The Government Accountability Office (GAO) conducted its first comprehensive audit of the Federal Reserve, revealing some startling facts concerning the lending practices of America’s central bank. Here are just a few highlights as pointed out by Vermont Senator Bernie Sanders.
- Provision of over $16 trillion in financial assistance in the form of bailouts to domestic and foreign banks and businesses
- Inability or refusal to adequately deal with and mitigate conflicts of interest:
“For example, the CEO of JP Morgan Chase served on the New York Fed‘s board of directors at the same time that his bank received more than $390 billion in financial assistance from the Fed. Moreover, JP Morgan Chase served as one of the clearing banks for the Fed’s emergency lending programs.”

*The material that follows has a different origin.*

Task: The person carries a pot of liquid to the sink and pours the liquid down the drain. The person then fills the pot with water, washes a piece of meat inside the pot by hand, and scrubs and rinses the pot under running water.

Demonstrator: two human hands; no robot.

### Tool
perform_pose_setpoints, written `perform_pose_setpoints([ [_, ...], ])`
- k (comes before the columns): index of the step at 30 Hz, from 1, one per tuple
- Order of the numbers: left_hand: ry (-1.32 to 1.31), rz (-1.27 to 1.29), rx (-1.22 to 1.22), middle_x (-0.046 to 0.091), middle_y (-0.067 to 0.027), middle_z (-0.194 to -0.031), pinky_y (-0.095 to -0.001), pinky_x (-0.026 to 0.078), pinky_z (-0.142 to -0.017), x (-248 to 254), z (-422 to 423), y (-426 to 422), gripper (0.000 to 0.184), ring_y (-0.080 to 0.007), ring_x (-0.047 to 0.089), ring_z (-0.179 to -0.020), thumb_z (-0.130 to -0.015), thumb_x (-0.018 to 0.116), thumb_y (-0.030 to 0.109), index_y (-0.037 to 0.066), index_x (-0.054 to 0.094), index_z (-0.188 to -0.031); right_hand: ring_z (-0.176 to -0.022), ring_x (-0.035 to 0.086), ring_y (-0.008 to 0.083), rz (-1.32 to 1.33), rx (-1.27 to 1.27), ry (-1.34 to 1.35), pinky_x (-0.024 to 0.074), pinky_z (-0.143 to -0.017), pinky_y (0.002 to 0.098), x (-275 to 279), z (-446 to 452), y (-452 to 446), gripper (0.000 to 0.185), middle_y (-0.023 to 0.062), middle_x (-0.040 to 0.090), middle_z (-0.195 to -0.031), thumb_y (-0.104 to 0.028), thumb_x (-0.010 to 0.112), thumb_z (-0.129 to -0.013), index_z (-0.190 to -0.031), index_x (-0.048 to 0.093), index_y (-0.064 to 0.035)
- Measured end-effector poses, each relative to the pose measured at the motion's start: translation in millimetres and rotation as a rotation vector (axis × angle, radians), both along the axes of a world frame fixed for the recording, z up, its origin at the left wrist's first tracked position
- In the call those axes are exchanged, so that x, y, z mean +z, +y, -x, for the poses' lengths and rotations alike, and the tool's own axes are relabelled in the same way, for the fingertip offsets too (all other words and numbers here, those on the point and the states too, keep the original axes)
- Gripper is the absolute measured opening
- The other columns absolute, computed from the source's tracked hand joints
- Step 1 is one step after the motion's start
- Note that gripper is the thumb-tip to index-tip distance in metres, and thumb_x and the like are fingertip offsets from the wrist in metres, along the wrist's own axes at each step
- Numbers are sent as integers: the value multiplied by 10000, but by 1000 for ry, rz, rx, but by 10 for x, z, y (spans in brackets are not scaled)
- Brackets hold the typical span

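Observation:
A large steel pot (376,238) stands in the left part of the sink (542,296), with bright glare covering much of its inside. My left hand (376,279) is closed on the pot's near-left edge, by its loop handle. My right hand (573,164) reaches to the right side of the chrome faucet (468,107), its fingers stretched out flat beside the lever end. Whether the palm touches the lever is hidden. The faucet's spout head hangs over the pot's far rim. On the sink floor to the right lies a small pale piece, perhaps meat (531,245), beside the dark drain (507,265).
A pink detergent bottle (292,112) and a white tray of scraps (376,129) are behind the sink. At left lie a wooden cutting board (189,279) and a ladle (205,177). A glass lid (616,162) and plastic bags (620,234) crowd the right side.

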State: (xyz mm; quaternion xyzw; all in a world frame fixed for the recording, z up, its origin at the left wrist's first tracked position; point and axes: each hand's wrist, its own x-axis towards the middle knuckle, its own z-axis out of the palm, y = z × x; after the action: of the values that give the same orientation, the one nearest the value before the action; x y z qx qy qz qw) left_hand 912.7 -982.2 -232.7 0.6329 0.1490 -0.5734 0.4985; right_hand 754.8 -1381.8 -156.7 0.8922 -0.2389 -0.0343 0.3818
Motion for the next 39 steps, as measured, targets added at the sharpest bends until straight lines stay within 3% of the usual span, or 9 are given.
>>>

- Outsourcing of loan operations to private, third-party vendors who were themselves recipients of special low-interest-rate loans:
“The Fed outsourced virtually all of the operations of their emergency lending programs to private contractors like JP Morgan Chase, Morgan Stanley, and Wells Fargo. The same firms also received trillions of dollars in Fed loans at near-zero interest rates. Altogether some two-thirds of the contracts that the Fed awarded to manage its emergency lending programs were no-bid contracts. Morgan Stanley was given the largest no-bid contract worth $108.4 million to help manage the Fed bailout of AIG.”